▶ _Directions_: From the listing below, extract every line containing "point".

▶ _Input data_:

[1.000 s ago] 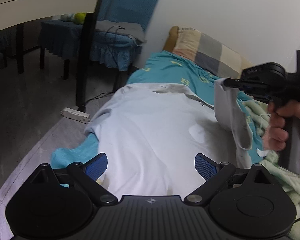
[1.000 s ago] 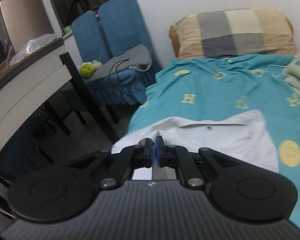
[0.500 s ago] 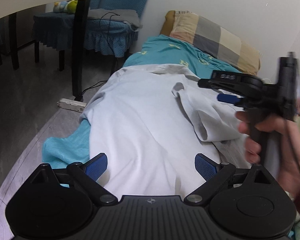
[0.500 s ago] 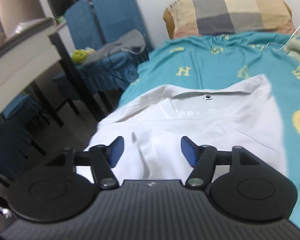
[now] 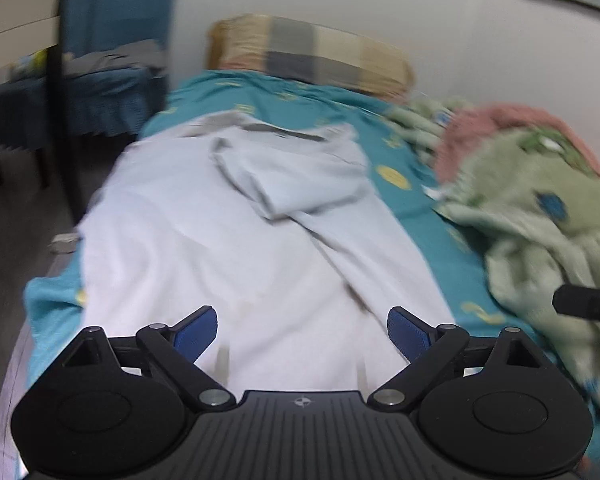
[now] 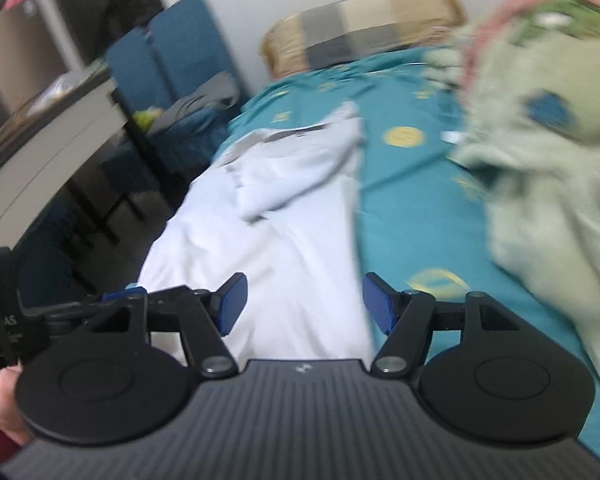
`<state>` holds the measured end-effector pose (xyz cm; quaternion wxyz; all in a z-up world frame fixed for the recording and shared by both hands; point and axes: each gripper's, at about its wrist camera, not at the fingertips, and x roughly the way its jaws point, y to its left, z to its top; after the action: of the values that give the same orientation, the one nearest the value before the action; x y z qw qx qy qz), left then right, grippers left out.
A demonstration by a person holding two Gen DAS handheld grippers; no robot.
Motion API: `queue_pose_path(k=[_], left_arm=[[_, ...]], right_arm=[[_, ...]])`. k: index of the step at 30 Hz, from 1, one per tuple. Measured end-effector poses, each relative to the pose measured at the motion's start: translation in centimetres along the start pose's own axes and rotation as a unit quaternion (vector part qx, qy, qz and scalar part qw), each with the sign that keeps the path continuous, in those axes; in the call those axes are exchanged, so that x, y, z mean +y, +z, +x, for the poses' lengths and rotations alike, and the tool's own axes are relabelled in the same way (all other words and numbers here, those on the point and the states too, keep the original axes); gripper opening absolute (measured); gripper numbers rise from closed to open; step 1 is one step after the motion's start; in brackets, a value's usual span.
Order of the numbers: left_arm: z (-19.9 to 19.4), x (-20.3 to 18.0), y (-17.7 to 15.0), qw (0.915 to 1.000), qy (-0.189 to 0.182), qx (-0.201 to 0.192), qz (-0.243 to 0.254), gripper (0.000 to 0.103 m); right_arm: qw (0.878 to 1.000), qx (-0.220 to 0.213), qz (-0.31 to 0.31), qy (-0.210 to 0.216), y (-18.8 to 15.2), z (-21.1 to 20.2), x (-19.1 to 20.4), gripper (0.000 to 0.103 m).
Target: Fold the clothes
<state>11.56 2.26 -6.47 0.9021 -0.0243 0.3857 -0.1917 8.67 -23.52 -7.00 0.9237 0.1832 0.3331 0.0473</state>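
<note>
We see a white shirt [image 5: 228, 248] spread flat on the bed [image 5: 420, 208], over a teal sheet, with one sleeve [image 5: 300, 184] folded inward across its chest. Its long axis runs from our grippers toward the pillow [image 5: 316, 56], collar end farthest away. A second ago the right gripper [image 6: 304, 300] pinched that sleeve, lifted; the sleeve now lies released on the shirt, and the right gripper's fingers have just opened wide with nothing between them. The left gripper [image 5: 302, 330] also has its fingers wide and empty, above the hem end. A green blanket [image 5: 540, 208] lies heaped beside the shirt.
</note>
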Motion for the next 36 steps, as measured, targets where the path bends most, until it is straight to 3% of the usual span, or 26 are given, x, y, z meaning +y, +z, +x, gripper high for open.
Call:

▶ _Exercise solution_:
`<state>` holds the measured end-effector pose (xyz cm; quaternion wxyz; all in a z-up world frame fixed for the recording and shared by both hands; point and axes: each gripper's, at about its wrist camera, not at the fingertips, and x roughly the way its jaws point, y to its left, z to its top; after the action: of the values that give the same orientation, the one nearest the value before the action; x y z qw qx qy qz), left then right, grippers left out.
Motion API: `queue_pose_path(k=[_], left_arm=[[_, ...]], right_arm=[[_, ...]])`. k: index of the step at 30 Hz, from 1, one per tuple. Measured end-effector poses, each relative to the pose measured at the motion's start: translation in centimetres along the start pose's own axes and rotation as a unit quaternion (vector part qx, qy, qz and scalar part qw), each with the sign that keeps the path continuous, in those axes; in the call those axes are exchanged, so that x, y, z mean +y, +z, +x, for the poses' lengths and rotations alike, and the tool's own axes are relabelled in the same way (all other words and numbers here, those on the point and the states too, keep the original axes); gripper opening absolute (measured); gripper numbers rise from closed to open; step 1 is one step after the motion's start; in brackets, a value's usual span.

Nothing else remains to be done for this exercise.